Gossips are conversation that usually two people put their full attention to. They move closer, lean in and start talking.

Gossip is the portmanteaus of two old English word ‘God’ and ‘sibb’- God sibling. A Godsibb is someone very intimate to you- a Godparent of one’s child with whom you trust and wanted to speak familiarly. Later on it took gender undertone of a person, mostly women as ‘newsmongers’, ‘idle talk’.

Do men gossip? Usual answer of most men is ‘nope, men don’t gossip they just talk things’. What are these ‘things’ they talk about? Well, about sports and stuffs! Isn’t it so clear that ‘things’ in other words is ‘gossips’?

While some men accept the fact that they gossip, some others deny it rather than say that it’s a women thing. It is part of our nature as humans to gossip. Is there any reason to deny it?

“In my perspective men don’t gossip unless they are jobless; when they are busy they don’t have time to gossip. Instead give terse reply for any questions.” shares 23- year- old Shaika Razick.

It can be both men and women; either of them chooses to talk about everything only with their close ones. It’s a part of relationships. It helps them to build trust, intimacy and promise between your best friend, closest colleagues, and your confidante. It fosters friendship because it involves imaginative expression. Gossip does not always involve false rumours that endanger a person life; today it’s a normal conversation that all humans engage in. Hence, men do not need to hesitate in accepting the fact that they gossip or tittle-tattle.

“Men usually gossip when they go out for a wedding or a party with a gang. They talk about girls they see and comment.

Planning to find a crush or trying to make their friends as goat slaughtering saying like she’s looking at you, try to impress her, stuff like that. We talk about celebrity gossips, new movies. Give nickering comment to those girls who show big scenes. Blabber about past love, failure in career, education. Finally yes, we gossip but only with our close friends,” says Faraj Fazal, a Sales Executive.

Hana Fazlul says, “Yes, they do. They belong to two categories, boy’s gossip about silly things, especially about girls and men gossip about the whole world; naming it as news... Frankly speaking, boys are most of the time commenting how girl’s dresse, her structure, appearance and who they are in love with and who is she dating and so on...
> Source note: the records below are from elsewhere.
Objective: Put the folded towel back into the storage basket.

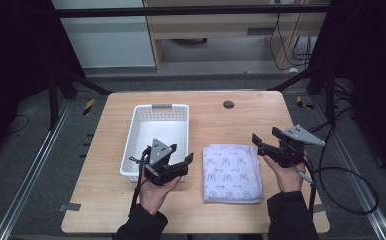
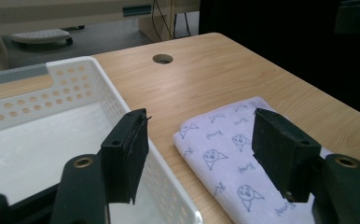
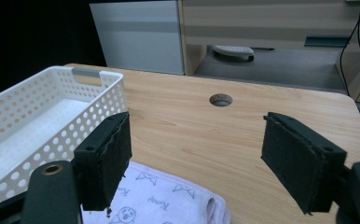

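High view: I hold my two tongs either side of the folded cloth (image 1: pixel 232 173) on the surface (image 1: pixel 216 120).
Basket (image 1: pixel 154 137): white, perforated, nothing in it, far left, just beside the cloth.
Left tongs (image 1: pixel 187 162): spread wide and gripping nothing; they hang over the basket's near right corner, pointing right at the cloth's left edge.
Cloth: lies flat at centre, its long axis running away from me, between both hands.
Right tongs (image 1: pixel 259 142): released, nothing in them, pointing left at the cloth's far right corner.
Nearer hand: I judge both about equally close; the left sits closer to the basket.
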`<action>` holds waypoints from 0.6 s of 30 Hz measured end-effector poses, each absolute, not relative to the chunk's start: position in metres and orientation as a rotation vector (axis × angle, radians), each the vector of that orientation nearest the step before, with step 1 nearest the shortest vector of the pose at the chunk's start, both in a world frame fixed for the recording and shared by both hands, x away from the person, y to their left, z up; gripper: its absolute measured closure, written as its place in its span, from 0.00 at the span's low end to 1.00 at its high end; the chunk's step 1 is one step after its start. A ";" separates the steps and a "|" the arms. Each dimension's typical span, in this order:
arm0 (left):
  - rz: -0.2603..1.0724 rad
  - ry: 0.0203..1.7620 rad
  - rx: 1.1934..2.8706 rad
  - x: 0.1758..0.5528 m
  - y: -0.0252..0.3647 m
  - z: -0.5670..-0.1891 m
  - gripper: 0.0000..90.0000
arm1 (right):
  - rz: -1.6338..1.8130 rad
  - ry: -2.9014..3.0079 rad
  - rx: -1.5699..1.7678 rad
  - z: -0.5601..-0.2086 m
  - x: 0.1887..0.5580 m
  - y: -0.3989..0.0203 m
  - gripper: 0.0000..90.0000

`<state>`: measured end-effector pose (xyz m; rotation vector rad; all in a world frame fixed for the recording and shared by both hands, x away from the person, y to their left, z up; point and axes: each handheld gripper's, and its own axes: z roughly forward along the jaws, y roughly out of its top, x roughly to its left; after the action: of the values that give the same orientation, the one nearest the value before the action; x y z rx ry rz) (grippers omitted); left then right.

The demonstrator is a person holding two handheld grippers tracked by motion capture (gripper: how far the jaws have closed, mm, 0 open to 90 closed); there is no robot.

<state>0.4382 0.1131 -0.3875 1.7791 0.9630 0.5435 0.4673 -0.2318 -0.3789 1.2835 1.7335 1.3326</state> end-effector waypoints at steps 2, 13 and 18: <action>0.536 0.963 1.787 0.438 0.109 -0.389 0.40 | 1.322 1.743 1.286 -0.381 0.470 -0.230 0.27; 0.500 0.951 1.824 0.434 0.086 -0.399 0.41 | 1.277 1.779 1.317 -0.396 0.484 -0.226 0.27; 0.479 0.945 1.840 0.432 0.077 -0.404 0.41 | 1.257 1.801 1.339 -0.404 0.489 -0.225 0.27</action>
<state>0.4318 0.0773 -0.4044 1.8401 0.9452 0.4791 0.4890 -0.2253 -0.4037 1.3386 1.8013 1.2569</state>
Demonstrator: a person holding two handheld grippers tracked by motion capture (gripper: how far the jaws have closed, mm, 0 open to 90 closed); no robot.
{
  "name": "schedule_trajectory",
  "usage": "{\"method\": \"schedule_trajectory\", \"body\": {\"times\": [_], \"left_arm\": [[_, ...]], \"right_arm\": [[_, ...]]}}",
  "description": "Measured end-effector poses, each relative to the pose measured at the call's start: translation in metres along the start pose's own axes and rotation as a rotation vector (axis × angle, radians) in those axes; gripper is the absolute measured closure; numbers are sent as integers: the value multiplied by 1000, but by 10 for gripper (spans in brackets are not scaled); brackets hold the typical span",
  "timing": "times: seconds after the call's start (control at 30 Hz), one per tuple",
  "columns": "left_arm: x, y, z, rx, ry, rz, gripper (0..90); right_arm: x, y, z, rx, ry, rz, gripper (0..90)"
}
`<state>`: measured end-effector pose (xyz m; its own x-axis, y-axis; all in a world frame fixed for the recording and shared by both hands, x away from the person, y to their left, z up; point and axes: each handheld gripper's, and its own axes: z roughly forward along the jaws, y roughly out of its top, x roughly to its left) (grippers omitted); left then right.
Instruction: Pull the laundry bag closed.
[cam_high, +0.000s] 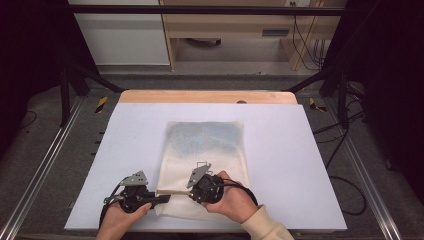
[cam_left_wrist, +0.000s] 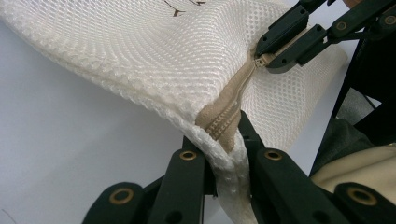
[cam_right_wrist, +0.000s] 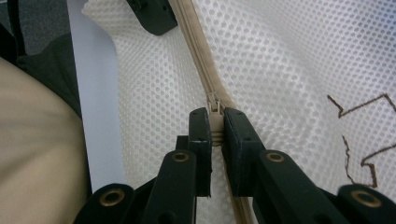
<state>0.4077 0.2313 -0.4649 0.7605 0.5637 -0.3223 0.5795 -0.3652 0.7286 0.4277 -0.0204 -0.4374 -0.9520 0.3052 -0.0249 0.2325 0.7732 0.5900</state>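
A white mesh bag (cam_high: 205, 145) lies flat on the white table (cam_high: 125, 150), its beige zipper (cam_high: 172, 192) running along the near edge. My left gripper (cam_high: 162, 199) is shut on the bag's near-left corner, at the zipper's end (cam_left_wrist: 224, 140). To its right, my right gripper (cam_high: 191, 194) is shut on the zipper pull (cam_right_wrist: 215, 123). The left gripper view shows the right gripper (cam_left_wrist: 285, 44) pinching the pull (cam_left_wrist: 258, 60), with the zipper band taut between the two. In the right gripper view the mesh (cam_right_wrist: 289, 70) spreads on both sides of the zipper.
A brown stitched mark (cam_right_wrist: 359, 135) sits on the bag near my right gripper. The table's far edge is a wooden strip (cam_high: 207, 96). Metal rails (cam_high: 45, 165) run down both sides, and cables (cam_high: 345, 185) lie on the floor at the right.
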Motion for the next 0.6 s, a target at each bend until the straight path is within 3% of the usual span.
{"method": "schedule_trajectory", "body": {"times": [0.6], "left_arm": [[0,0,-1,-4,-2,-1,842]], "right_arm": [[-6,-23,-17,-16,-22,50,820]]}}
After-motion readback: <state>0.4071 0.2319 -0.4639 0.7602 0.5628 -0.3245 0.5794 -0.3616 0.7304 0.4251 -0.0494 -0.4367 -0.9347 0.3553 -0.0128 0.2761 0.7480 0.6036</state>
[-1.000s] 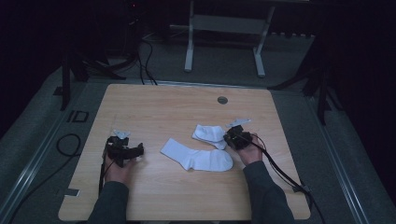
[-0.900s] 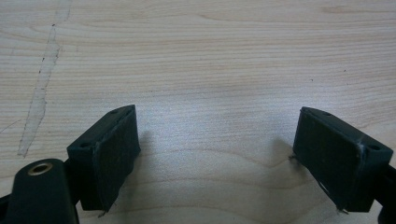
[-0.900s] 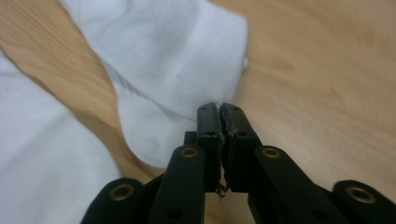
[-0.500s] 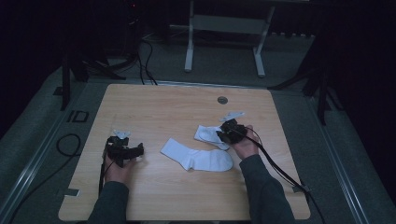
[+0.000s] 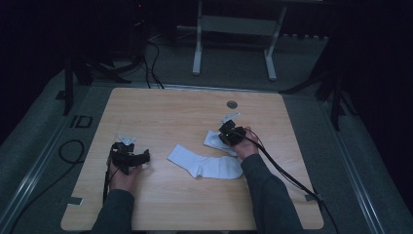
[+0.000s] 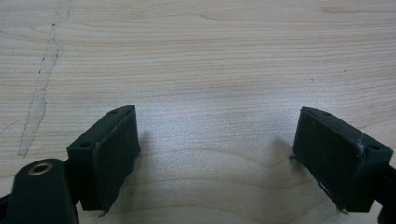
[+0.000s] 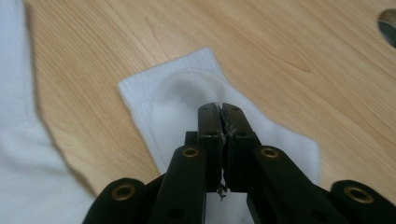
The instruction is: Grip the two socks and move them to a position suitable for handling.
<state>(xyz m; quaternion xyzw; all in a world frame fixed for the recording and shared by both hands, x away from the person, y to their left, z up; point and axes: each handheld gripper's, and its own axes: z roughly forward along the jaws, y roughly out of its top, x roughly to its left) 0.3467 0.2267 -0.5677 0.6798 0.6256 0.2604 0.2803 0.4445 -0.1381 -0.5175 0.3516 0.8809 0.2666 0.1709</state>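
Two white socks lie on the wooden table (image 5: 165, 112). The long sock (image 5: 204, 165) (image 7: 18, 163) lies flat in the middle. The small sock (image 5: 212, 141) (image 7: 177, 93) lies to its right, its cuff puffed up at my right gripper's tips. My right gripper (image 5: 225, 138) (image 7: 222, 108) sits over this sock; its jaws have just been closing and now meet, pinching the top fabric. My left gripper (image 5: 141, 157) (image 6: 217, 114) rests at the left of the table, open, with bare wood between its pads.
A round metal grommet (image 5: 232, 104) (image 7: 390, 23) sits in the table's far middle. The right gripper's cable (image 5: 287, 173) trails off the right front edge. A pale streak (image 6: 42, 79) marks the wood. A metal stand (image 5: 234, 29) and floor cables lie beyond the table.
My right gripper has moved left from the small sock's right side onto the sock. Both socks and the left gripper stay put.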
Basically, boys will know all the details about the girls who live down the lane and as the main source they get information via GOSSIP. And talking about grown up boys; men they are a bit advanced that they gossip about the whole universe...plus, the boys in the neighbourhood, what the boy is doing, his future, is he a useless guy or a smart one, who his friends are, are they drug addicts and how smart Mr. X’s daughter is to be a well qualified doctor and much more. Not just that but men will know how Obama is doing and what Trump is plotting against a country.

The point is yes, men do gossip.”

“Of course they do. When men get around they gossip about their friend or other guys wife who has a strangle hold on her husband.” says Farah Mishala , teacher from Colombo. My husband gossip’s about his friends whom he doesn’t like particularly when someone talks good about them” says Shafiya Zamri college student.

“Yes, it can be said that men also gossip at times. But, according to my personal experience the amount of men gossip is less than the amount women who would gossip. When men get together they normally talk about things such as politics and sports. They also talk about others personal lives and relationships when it affects them. My friend used to talk for a long time about his broken relationship”, says a student from, Polgolla.

Let’s put away the ideology that came out during uncivilised period that ‘women are the gossip mongers’

Let’s stop stereotyping the word ‘Gossip’ and accept the fact that both men and women gossip and its part of human nature in this twenty first century.